Which lines in the records below mention the word "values"? Copy each one out.

SUPPLIED DATA:

-- Opening Marker --

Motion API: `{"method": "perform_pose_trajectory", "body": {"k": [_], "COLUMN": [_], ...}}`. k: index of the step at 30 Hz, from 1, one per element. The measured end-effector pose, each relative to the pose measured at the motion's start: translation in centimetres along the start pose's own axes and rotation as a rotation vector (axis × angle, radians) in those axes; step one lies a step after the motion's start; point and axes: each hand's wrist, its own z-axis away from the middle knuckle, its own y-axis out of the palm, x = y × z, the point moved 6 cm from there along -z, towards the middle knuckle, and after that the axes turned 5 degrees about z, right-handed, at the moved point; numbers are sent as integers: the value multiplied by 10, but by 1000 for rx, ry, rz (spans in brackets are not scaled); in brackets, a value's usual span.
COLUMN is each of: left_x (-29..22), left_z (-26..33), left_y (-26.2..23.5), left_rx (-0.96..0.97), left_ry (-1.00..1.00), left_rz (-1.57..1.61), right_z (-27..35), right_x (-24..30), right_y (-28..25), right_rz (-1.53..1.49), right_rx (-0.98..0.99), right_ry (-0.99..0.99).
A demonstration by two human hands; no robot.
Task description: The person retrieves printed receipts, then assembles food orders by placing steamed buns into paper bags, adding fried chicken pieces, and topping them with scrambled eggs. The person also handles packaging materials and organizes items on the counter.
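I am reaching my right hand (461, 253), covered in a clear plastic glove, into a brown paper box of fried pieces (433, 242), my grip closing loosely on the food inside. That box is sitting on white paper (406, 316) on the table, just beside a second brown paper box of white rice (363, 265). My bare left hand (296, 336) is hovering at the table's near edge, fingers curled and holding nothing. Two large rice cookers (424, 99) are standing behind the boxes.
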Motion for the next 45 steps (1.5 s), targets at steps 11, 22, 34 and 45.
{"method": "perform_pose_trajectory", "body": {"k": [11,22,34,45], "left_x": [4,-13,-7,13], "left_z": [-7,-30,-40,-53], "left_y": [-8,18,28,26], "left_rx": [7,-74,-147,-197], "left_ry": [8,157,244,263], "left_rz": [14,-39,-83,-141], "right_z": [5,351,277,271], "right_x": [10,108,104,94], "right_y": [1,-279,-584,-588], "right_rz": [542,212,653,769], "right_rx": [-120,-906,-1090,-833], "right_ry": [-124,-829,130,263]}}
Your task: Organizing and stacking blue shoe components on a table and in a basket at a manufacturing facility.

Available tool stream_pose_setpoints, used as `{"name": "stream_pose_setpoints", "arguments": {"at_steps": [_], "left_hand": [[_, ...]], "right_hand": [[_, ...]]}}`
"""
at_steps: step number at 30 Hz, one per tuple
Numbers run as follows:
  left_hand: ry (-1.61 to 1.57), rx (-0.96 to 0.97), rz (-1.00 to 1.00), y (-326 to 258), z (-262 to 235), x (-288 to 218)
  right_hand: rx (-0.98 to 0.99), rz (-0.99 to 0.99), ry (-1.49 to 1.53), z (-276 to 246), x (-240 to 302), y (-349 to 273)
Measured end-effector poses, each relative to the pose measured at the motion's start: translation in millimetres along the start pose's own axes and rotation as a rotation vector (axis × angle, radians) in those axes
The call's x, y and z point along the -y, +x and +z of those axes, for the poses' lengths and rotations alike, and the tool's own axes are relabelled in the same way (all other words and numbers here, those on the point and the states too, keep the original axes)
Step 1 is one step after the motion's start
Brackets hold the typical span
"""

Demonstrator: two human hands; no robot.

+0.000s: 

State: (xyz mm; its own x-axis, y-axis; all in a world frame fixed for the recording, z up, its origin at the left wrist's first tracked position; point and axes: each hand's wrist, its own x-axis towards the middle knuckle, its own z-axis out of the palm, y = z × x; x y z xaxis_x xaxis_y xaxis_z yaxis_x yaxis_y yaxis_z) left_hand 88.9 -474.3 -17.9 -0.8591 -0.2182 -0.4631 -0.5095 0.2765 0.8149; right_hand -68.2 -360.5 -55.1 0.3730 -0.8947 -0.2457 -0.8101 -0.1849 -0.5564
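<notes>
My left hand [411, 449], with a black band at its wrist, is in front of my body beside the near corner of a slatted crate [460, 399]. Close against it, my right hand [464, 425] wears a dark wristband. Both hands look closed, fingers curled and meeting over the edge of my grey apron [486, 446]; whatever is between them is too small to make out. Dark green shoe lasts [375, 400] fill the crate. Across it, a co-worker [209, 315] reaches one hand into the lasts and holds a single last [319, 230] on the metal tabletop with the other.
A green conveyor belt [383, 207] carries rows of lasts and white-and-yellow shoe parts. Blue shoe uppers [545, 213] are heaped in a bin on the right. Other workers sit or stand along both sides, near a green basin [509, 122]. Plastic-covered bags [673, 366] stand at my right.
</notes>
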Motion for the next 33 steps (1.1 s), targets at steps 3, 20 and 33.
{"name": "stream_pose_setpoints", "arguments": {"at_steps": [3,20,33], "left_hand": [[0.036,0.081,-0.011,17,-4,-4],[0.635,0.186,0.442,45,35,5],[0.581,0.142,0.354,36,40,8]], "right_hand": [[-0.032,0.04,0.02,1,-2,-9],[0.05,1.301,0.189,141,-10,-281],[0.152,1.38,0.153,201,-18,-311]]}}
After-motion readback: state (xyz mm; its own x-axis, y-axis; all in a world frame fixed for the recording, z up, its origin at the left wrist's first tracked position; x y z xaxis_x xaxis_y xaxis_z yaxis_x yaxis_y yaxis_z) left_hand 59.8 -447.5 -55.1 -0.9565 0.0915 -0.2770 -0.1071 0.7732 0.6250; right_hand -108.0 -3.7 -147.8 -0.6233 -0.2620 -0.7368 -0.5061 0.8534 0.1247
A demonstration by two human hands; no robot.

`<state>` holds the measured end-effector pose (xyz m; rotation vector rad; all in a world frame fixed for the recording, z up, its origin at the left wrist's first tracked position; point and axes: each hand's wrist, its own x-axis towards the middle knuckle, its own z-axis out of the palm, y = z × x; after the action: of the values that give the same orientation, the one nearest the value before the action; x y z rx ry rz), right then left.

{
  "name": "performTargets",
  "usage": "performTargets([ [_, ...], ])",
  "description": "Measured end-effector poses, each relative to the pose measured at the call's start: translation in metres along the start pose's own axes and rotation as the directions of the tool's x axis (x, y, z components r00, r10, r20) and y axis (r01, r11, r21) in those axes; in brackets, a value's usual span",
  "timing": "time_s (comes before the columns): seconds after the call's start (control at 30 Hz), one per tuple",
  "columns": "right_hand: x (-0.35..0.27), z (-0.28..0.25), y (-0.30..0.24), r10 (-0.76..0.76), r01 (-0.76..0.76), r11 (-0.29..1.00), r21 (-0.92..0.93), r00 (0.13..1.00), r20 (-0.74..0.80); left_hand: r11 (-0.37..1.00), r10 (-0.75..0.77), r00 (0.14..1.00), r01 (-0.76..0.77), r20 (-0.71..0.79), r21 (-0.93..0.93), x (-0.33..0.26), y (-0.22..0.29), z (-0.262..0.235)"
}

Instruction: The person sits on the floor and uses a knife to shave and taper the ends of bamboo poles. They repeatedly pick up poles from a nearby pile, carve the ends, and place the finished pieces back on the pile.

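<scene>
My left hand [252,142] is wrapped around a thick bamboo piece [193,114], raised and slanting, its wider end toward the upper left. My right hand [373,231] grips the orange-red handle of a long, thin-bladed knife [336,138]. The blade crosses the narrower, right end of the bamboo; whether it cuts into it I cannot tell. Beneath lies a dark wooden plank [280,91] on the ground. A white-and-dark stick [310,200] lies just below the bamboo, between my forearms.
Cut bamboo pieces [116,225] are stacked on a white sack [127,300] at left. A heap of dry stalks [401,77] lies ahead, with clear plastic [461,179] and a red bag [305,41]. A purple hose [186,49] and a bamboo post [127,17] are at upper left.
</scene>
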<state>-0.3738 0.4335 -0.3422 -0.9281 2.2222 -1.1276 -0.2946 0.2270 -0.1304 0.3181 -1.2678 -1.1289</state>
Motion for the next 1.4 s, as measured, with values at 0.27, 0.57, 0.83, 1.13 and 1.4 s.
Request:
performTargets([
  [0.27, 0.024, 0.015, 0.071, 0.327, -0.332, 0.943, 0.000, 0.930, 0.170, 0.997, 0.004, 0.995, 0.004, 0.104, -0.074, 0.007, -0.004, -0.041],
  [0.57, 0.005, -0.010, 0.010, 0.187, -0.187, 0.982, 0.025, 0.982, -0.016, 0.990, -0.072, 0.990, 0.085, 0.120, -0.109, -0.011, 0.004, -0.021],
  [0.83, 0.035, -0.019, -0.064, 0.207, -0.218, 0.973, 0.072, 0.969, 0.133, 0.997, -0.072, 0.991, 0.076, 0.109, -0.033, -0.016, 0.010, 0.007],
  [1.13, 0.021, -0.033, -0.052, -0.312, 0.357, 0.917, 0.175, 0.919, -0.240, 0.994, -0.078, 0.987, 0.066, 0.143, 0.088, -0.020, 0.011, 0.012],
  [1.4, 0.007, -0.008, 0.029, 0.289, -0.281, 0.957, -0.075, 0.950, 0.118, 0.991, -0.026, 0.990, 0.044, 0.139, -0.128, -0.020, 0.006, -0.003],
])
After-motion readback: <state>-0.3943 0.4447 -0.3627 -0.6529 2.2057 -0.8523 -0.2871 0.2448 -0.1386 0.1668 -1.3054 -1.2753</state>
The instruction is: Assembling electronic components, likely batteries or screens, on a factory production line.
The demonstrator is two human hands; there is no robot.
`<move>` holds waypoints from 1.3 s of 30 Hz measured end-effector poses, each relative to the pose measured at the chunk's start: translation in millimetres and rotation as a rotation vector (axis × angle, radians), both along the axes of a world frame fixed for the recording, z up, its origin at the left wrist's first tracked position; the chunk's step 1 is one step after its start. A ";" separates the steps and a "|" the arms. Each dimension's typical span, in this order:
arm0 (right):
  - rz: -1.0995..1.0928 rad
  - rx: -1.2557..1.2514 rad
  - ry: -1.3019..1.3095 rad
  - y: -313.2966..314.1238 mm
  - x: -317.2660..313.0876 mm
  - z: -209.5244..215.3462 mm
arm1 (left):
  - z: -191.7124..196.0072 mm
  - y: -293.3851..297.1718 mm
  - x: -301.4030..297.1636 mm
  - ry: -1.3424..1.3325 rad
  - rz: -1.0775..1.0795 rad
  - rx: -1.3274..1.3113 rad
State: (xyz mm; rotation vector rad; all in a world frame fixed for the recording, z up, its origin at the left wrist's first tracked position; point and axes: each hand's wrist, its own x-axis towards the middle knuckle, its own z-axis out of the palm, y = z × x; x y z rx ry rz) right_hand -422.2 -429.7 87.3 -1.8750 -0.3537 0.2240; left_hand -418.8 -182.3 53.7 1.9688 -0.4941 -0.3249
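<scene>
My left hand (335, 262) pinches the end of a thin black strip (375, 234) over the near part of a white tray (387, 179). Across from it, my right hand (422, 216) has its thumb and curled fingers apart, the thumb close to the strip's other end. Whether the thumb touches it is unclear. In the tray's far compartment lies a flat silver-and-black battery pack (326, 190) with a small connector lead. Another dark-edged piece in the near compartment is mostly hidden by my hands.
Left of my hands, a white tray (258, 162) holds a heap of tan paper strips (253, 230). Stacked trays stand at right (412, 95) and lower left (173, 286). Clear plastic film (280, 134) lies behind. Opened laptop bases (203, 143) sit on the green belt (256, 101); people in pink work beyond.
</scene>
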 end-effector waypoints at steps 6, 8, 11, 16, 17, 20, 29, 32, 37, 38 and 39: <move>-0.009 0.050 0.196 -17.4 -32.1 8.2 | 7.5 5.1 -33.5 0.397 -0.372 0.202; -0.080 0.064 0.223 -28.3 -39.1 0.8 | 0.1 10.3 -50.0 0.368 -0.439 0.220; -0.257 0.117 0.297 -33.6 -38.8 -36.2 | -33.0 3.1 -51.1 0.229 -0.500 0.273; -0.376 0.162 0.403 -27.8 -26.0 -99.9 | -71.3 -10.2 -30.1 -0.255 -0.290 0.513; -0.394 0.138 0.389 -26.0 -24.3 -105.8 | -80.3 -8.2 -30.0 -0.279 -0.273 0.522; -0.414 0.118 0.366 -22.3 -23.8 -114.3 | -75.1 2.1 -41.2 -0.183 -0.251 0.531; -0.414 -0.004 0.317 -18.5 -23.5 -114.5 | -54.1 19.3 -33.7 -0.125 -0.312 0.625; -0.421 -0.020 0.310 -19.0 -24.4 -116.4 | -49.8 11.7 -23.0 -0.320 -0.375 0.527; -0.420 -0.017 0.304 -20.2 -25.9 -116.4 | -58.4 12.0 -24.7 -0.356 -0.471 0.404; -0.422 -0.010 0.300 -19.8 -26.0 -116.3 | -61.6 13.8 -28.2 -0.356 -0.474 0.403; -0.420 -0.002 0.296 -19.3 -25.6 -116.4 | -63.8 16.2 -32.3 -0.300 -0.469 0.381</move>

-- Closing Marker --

WRITTEN REPLY:
`<state>` holds the measured end-effector pose (xyz m; rotation vector rad; all in a world frame fixed for the recording, z up, its origin at the left wrist's first tracked position; point and axes: each hand's wrist, its own x-axis towards the middle knuckle, its own z-axis out of the palm, y = z × x; after the action: of the values that give the same orientation, the one nearest the value before the action; x y z rx ry rz), right then left.
Motion for the next 1.4 s, as measured, with values at 0.27, 0.57, 0.83, 1.13 and 1.4 s.

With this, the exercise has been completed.